» ABOUT THIS TASK
Give back exactly the lines of the entries below from the line with "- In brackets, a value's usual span" to the line with "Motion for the", inclusive, and only those.

» RECORD SET
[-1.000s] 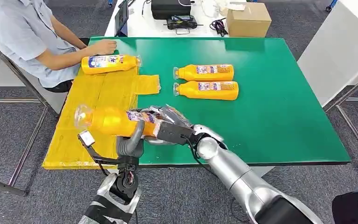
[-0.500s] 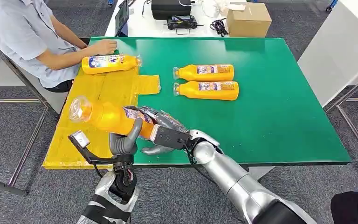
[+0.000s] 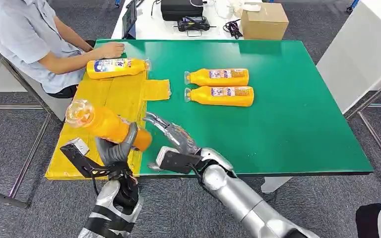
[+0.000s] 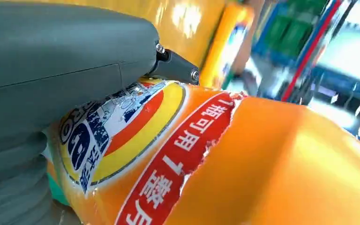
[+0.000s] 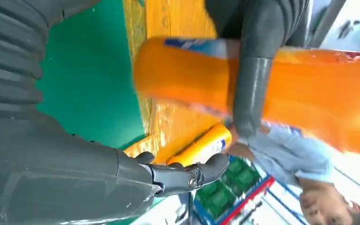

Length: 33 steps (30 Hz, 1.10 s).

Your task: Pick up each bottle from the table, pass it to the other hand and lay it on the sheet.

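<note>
1. Handover complete. A second ago both hands were on the orange bottle (image 3: 106, 126); now the left hand (image 3: 115, 148) alone grips it round the body, thumb and fingers wrapped tight (the left wrist view shows the label pressed against the thumb).

2. The right hand (image 3: 171, 136) has let go and drawn back to the right. Its fingers are spread, nothing in them, hovering over the near edge of the green table (image 3: 287, 124).

3. The held bottle has travelled left and now sits in the air above the near part of the yellow sheet (image 3: 109, 96), tilted, clear cap end up and to the left. It does not touch the sheet.

4. One bottle (image 3: 115, 68) already lies at the sheet's far end, beside the hand of a seated person (image 3: 110, 49). Two more bottles (image 3: 220, 87) lie side by side on the table, right of the sheet.

5. Assessment: the pass stage for this bottle is done; what remains is lowering and laying it flat. Risk: the bottle may roll on release.
</note>
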Each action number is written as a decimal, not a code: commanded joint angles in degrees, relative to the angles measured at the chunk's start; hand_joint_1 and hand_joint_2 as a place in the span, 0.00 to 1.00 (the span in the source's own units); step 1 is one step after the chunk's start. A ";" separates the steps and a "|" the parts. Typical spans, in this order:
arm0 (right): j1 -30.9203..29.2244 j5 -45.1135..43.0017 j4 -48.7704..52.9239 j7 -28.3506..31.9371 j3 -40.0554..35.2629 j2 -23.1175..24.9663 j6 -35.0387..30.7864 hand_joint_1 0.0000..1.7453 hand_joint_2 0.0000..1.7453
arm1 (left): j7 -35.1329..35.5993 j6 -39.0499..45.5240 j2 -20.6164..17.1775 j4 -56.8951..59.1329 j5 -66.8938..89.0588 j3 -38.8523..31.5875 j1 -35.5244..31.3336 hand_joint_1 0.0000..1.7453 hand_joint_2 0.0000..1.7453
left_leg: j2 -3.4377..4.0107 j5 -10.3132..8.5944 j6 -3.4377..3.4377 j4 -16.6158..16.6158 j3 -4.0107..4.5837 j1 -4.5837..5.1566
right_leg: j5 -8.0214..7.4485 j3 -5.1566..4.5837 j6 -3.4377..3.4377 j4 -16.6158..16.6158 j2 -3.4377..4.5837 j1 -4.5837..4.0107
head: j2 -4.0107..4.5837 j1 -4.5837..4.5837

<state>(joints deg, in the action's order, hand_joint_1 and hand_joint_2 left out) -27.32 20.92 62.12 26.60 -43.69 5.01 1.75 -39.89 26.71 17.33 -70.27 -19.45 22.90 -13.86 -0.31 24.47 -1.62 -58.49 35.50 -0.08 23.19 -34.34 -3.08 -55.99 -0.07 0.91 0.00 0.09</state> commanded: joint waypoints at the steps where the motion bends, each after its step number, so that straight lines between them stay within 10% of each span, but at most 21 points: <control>1: 4.80 1.28 8.13 0.07 2.31 -2.38 -1.70 0.00 1.00 | 0.42 2.59 -1.43 2.69 1.31 -7.54 -1.59 1.00 1.00 | 0.01 0.12 0.10 0.04 -0.35 -0.03 | 0.14 0.33 0.15 0.01 -0.02 -0.04 | 0.00 -0.02; 33: 8.37 1.64 4.60 4.61 9.69 -0.65 -1.37 0.00 1.00 | 18.20 12.91 -7.63 24.85 70.82 -3.05 -11.67 1.00 1.00 | 0.09 0.09 0.10 0.09 -0.36 -0.03 | 0.08 0.31 0.16 0.05 0.06 -0.04 | 0.00 0.02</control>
<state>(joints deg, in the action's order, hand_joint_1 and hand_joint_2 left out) -17.37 22.69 70.53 29.68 -35.69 3.74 -1.07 -28.59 40.09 13.84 -57.37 34.36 17.09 -17.85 -0.29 24.47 -1.61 -58.48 35.50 -0.08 23.19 -34.35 -3.07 -55.99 -0.06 0.91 0.00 0.11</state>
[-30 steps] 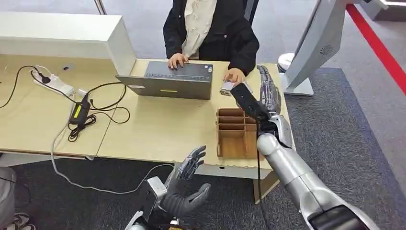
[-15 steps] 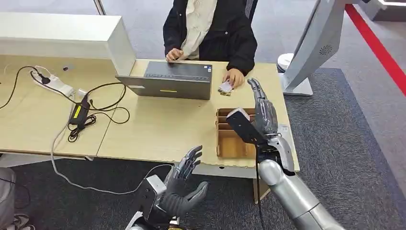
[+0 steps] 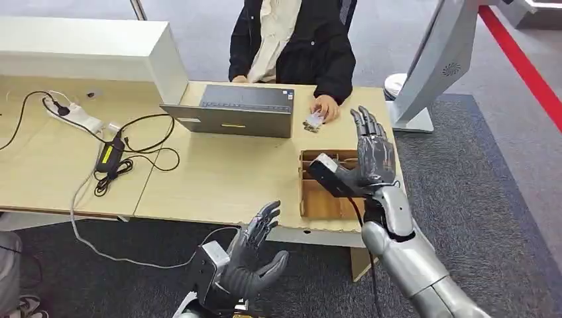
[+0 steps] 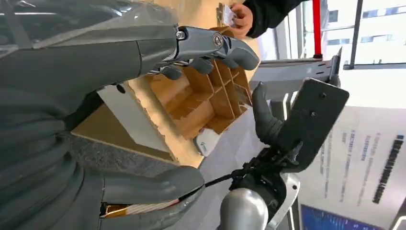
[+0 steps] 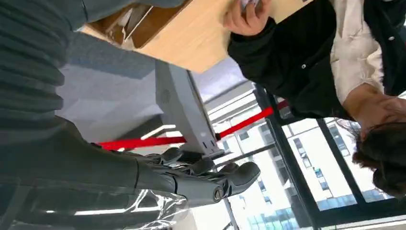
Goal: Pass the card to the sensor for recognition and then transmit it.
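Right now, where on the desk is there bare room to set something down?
Bare desk lies between the laptop and the cardboard organizer. The left end is crowded with cables and a power strip.

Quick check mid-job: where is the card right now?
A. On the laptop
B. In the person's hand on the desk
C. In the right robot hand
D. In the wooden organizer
B: the card sits in the person's hand beside the laptop; the right robot hand is raised, open and empty above the wooden organizer.
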### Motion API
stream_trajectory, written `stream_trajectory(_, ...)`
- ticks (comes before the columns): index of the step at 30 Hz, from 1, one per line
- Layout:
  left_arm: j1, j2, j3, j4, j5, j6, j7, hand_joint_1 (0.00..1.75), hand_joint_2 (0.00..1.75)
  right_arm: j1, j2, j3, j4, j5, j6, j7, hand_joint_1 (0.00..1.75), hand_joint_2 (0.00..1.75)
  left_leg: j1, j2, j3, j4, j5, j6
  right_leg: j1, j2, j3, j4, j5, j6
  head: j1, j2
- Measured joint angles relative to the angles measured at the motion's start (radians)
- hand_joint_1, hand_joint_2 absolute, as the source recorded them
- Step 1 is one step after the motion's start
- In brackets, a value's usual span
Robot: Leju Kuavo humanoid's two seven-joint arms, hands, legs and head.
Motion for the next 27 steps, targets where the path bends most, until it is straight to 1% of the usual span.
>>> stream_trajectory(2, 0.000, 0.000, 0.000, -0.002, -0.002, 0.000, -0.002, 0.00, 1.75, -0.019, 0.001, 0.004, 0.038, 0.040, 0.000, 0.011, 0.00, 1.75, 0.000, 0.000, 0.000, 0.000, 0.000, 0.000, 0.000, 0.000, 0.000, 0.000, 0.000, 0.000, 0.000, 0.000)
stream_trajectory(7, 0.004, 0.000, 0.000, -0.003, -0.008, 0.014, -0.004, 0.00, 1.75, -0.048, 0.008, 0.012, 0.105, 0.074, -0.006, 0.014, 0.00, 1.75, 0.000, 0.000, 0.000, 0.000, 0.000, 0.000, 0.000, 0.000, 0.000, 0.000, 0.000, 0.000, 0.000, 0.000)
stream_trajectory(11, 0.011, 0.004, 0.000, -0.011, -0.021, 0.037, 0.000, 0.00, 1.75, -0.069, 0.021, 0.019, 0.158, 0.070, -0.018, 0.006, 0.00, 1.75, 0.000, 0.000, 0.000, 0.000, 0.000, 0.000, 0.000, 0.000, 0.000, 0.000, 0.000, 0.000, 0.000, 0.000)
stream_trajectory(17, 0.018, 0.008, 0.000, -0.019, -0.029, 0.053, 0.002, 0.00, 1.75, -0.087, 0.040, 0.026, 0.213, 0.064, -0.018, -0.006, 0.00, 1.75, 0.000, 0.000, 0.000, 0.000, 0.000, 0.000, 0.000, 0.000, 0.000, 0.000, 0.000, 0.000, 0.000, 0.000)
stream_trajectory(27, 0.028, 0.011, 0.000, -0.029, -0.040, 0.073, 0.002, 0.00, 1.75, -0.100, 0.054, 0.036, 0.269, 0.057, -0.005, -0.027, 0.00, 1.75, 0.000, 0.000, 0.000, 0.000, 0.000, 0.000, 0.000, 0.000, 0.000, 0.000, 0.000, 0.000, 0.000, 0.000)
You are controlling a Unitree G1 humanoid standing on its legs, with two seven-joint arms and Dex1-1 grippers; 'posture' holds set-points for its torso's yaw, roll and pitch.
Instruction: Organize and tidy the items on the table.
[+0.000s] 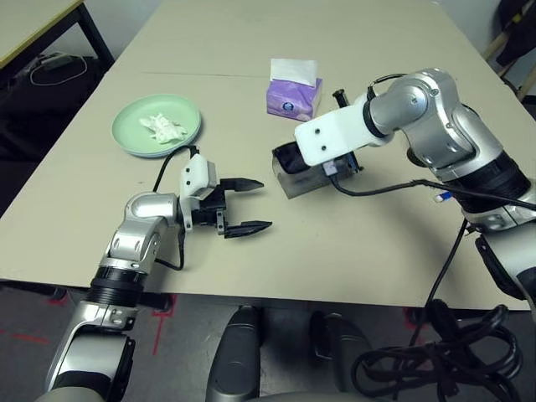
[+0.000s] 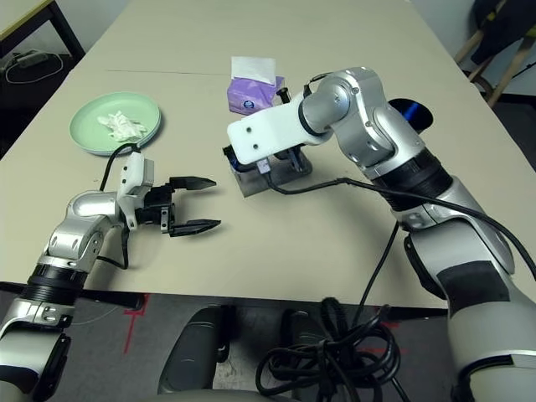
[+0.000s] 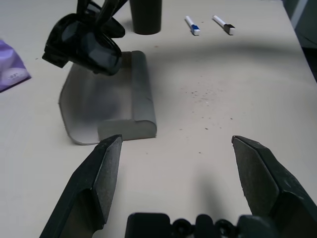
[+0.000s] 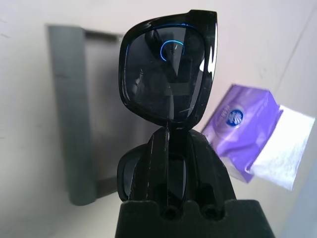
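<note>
The sunglasses (image 4: pixel 168 69) were gripped in the right hand (image 4: pixel 171 148) above the open case (image 3: pixel 106 106); the left hand (image 1: pixel 243 205) was held open nearby.

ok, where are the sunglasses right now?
The sunglasses are pinched in the right tool, held just above the open grey case mid-table, with the purple tissue pack just beyond.

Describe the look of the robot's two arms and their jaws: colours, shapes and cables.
Both arms are silver rounded metal segments with black ribbed joint bands. Each wrist carries a white camera block with a black cable. The left gripper has two black, tapered jaws; the right gripper is black too.
</note>
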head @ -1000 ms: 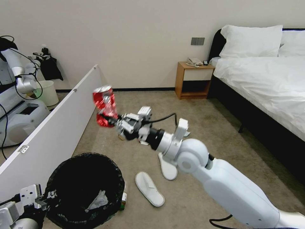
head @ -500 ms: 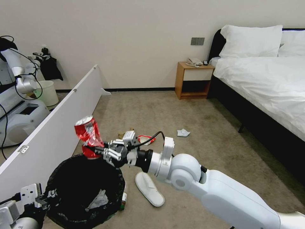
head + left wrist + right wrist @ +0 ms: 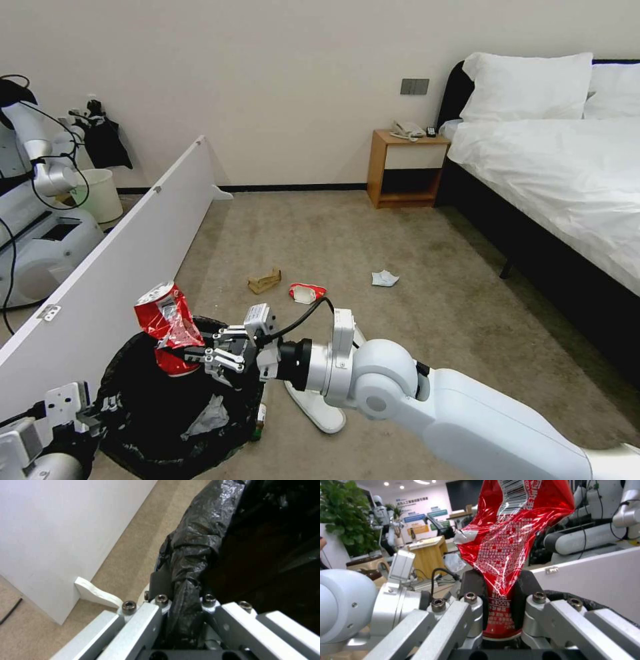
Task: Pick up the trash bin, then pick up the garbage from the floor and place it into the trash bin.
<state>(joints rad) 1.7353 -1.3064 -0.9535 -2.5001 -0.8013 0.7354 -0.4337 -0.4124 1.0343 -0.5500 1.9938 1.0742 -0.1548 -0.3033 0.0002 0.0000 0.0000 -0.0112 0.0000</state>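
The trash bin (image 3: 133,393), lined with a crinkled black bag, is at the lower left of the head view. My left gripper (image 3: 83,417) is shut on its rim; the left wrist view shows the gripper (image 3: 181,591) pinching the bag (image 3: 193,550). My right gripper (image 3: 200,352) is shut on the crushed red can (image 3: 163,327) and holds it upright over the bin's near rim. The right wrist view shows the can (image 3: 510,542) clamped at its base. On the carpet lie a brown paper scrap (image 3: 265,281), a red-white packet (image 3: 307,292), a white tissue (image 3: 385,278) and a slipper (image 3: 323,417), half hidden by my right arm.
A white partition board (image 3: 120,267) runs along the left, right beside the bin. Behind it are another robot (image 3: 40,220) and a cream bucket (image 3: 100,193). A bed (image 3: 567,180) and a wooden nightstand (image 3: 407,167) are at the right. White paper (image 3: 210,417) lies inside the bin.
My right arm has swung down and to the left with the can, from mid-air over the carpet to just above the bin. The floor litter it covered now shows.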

» RESPONSE TO THE TASK
- In brackets, a value's usual span
Robot: Leju Kuavo humanoid's two seven-joint arms, hands, legs and head.
Motion for the next 27 steps, targets where the path bends most, until it is straight to 1% of the usual span.

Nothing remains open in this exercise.